2. The Spotlight Stealer. 抢风头的人。There is definitely an "I" in "team" according to this glory seeker, who tries to take full credit for collaborative efforts and impress higher-ups. This overly ambitious corporate climber never heard a good idea he wouldn't pass off as his own.
The right approach: Win over the boss and colleagues by being a team player. When receiving kudos, for instance, publicly thank everyone who helped you. "I couldn't have done it without..." is a savvy phrase to remember.
3. The Buzzwordsmith. 术语专家。Whether speaking or writing, the Buzzwordsmith sacrifices clarity in favor of showcasing an expansive vocabulary of clichéd business terms. This ineffective communicator loves to "utilize" -- never just "use" -- industry-specific jargon and obscure acronyms that muddle messages. Favorite buzzwords include "synergistic," "actionable," "monetize," and "paradigm shift."

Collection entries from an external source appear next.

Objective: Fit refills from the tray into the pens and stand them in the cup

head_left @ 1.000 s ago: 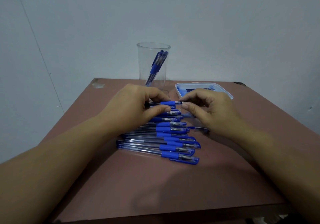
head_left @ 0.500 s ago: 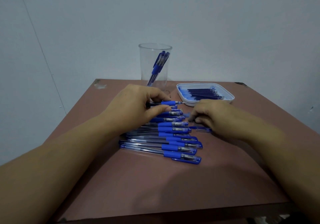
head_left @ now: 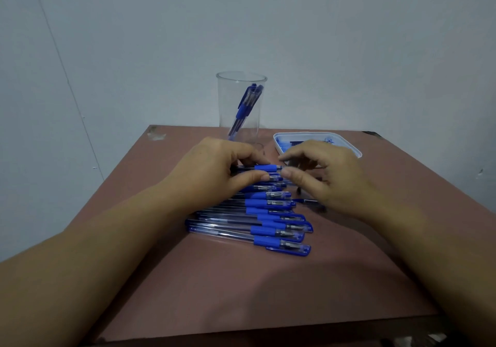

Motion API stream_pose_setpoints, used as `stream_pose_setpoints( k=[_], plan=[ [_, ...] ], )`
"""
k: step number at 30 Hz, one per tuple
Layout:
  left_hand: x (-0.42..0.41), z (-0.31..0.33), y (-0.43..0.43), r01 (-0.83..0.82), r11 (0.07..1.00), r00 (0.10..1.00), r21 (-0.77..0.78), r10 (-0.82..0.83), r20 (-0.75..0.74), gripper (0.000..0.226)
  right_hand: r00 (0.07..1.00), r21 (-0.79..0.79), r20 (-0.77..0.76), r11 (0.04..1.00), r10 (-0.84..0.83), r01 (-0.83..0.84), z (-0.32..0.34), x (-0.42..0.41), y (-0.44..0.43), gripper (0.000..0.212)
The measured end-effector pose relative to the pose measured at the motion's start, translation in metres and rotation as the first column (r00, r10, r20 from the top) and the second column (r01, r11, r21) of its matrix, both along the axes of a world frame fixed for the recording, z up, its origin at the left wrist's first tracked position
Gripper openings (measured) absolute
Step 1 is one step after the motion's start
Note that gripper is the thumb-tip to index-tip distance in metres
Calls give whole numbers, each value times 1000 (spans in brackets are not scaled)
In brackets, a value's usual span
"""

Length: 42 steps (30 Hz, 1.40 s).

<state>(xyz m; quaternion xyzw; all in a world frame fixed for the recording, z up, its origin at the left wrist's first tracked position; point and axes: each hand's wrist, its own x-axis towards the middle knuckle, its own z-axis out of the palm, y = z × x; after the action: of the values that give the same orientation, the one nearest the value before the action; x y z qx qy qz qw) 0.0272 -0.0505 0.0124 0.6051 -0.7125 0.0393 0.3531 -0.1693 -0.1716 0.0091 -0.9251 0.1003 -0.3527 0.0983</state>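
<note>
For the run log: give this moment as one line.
left grip holds pen | right grip at its tip, hold unclear | cup: pens inside | tray: refills | more pens on table

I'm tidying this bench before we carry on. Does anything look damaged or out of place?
The table is chipped at its far left corner, pale against the brown top. A loose pen piece lies apart from the row of pens, beside the right hand. The left hand grips one pen. Nothing looks spilled.
</note>
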Motion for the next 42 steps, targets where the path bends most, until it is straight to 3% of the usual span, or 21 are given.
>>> stream_pose_setpoints(
  k=[3,7,13,21,25,33,42],
  plan=[
    [0,0,0,7,1000,1000,12,-6,-13,39,1000,36,-23,999,17,-16,-2,0,-2,7],
    [5,-1,-2,-30,999,1000,15,31,-8,34,1000,21,23,1000,-21,20,2,-9,-10,2],
    [5,-2,-3,-18,1000,1000,18,18,-5,27,999,-2,32,1000,2,-2,1,-4,-6,24],
    [8,-2,-3,-38,999,999,37,38,-13,30,999,20,20,999,-28,27,1,-12,-12,13],
    [7,-4,-4,-24,999,1000,27,25,-7,26,1000,-56,30,998,4,-3,1,-5,-8,19],
    [6,-5,-4,-22,1000,1000,19,22,-7,27,999,-87,46,996,5,-1,0,-6,-11,12],
    [6,-5,-4,-27,999,1000,37,27,-3,24,1000,-5,-11,1000,-27,27,-1,-4,-12,10]
  ],
)
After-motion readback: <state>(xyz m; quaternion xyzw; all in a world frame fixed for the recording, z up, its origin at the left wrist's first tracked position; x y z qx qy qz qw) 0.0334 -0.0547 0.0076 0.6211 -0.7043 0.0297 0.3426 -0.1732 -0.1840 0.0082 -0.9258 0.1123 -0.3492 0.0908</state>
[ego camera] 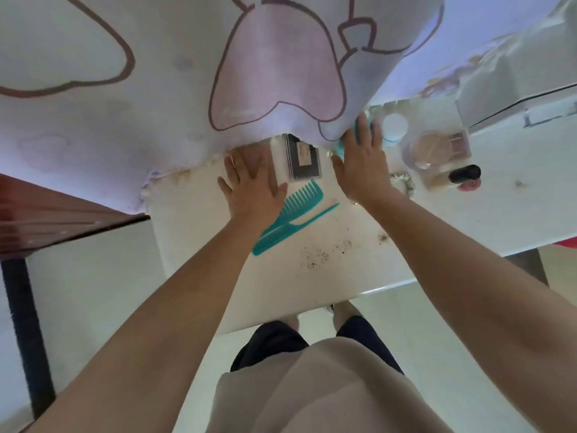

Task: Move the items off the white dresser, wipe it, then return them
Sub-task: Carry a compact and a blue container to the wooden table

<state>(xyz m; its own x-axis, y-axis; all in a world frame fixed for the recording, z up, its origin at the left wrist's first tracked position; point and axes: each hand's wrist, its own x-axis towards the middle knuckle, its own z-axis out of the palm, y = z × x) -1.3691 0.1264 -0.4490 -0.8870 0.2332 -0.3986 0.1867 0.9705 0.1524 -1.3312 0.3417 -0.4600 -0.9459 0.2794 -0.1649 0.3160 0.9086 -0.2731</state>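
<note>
The white dresser (312, 276) has dirt specks on its top. My left hand (251, 182) lies flat with straight fingers, left of a dark rectangular case (304, 159). My right hand (362, 160) reaches forward with straight fingers over a teal item (338, 146) that is mostly hidden under it and the curtain. A teal wide-tooth comb (301, 201) and a teal tail comb (290, 231) lie between my arms. To the right stand a white round jar (395, 126), a clear powder compact (429, 150), a black-capped bottle (462, 175) and a scrunchie (404, 181).
A white curtain with pink outlined shapes (156, 89) hangs over the dresser's far edge. A dark wooden table (46, 220) stands to the left. A mirror or glass panel (515, 82) rises at the right rear. Pale floor tiles lie below.
</note>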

不论在口头还是书面表达中，术语专家都会避简就繁，拼命展示自己丰富的、专业的陈词滥调。这类失败的交流者喜欢“利用”——而不仅仅是“用”专有的行话及意义模糊的缩写。 他们最喜欢用到的专业词汇包括：“协同的”, “可诉讼的”，“货币化”以及“范例转变”。
The right approach: Be succinct. Focus on clarity and minimize misunderstandings by favoring direct, concrete statements. If you're unsure whether the person you are communicating with will understand your message, rephrase it, using "plain English."